ASG supports Asian-American Studies major, code changes


Sophie Mann/Daily Senior Staffer

Weinberg seniors Kevin Luong and Erik Baker explain to Associated Student Government the importance of an Asian-American Studies major. Luong represents four Asian-identity based groups and Baker represents sexual health and assault related groups.

Erica Snow, Reporter

Support for last week’s measure to create an Asian-American studies major was passed unanimously by Associated Student Government on Wednesday.

“We have the amazing opportunity to support faculty as the Faculty Senate is voting to approve the proposal,” senator Kevin Luong said, referring to the proposal of the major presented at a faculty meeting. “We’re discovering histories and pasts that are clearly there. They’re just basically ignored by a lot of the history we learn in high school and a lot of college courses.”

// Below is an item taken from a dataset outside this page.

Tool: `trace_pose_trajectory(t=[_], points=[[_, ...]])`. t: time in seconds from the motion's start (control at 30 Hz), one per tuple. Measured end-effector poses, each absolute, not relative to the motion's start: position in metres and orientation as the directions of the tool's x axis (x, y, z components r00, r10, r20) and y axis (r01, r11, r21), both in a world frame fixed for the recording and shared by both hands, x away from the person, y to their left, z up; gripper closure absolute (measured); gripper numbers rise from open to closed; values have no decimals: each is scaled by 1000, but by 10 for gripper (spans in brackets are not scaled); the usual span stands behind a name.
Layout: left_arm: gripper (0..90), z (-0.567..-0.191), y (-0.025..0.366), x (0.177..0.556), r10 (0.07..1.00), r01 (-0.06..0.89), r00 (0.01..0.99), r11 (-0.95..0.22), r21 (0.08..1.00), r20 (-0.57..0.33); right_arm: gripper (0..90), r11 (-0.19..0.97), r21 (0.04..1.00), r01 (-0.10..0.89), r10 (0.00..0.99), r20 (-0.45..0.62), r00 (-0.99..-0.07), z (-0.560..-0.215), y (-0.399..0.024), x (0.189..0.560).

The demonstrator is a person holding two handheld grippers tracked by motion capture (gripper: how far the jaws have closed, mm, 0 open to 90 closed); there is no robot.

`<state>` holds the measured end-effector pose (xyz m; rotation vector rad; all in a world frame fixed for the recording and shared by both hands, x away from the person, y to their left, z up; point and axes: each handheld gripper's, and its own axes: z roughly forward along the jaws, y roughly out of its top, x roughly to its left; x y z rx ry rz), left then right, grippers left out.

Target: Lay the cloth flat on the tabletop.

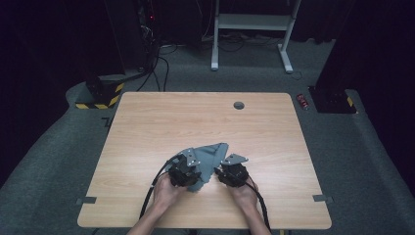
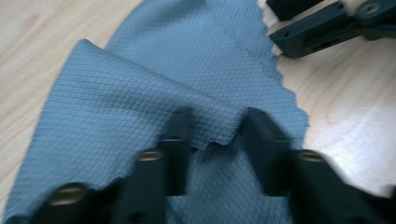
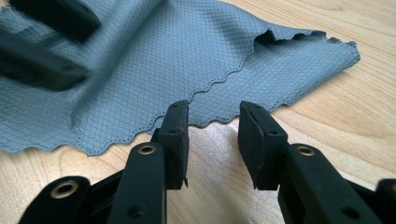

Luong, the senator for four Asian-identity based groups, presented the resolution with Erik Baker, the senator for four sexual health and assault-related groups. Luong, a Weinberg senior, led a petition for the major in October 2015. He said the major would support Northwestern’s history of supporting ethnic studies and would be created by grouping pre-existing classes into a unified major.

“The fact that so many people don’t really have a clear picture of what Asian-American Studies would actually consist of speaks to the importance of Asian-American studies,” Baker, a Weinberg senior, added.

A group of faculty members proposed the creation of the major Jan. 13 as part of a major-creating process within the Weinberg College of Arts and Sciences that will be voted on in late February.

An election commission led by commissioner Lauren Thomas also presented guideline changes that will be voted on next week. Each year, the seven-person election commission oversees the ASG executive president and vice president campaign and election in April to ensure candidates are running ethically.

In addition, a change was proposed to prohibit outside donations to candidates and cap campaign money as reimbursable by ASG.

The student activities fee, $174 per year included in each student’s tuition, is the limit for campaign spending per candidate and will be reimbursed by ASG, according to the guideline changes. The money can be used on pins, stickers and other promotional material.

Other internal changes were passed, including the timeline for student group seat apportionment and changes to ASG code. The code changes were made to match current practice and change many required actions to recommended ones, such as quarterly open forums by residential senators with constituencies, Parliamentarian Scott Spicer said.

“The broad idea is that a lot of things that were originally mandatory that we don’t do anymore were made optional,” Spicer, a Weinberg senior, said. “The fact that we don’t do them doesn’t actually violate the code.”

Another internal matter was passed as senators approved the timeline of student group apportionment. Student groups can apply for a seat every Winter Quarter, according to code. Applications will be available in the coming week.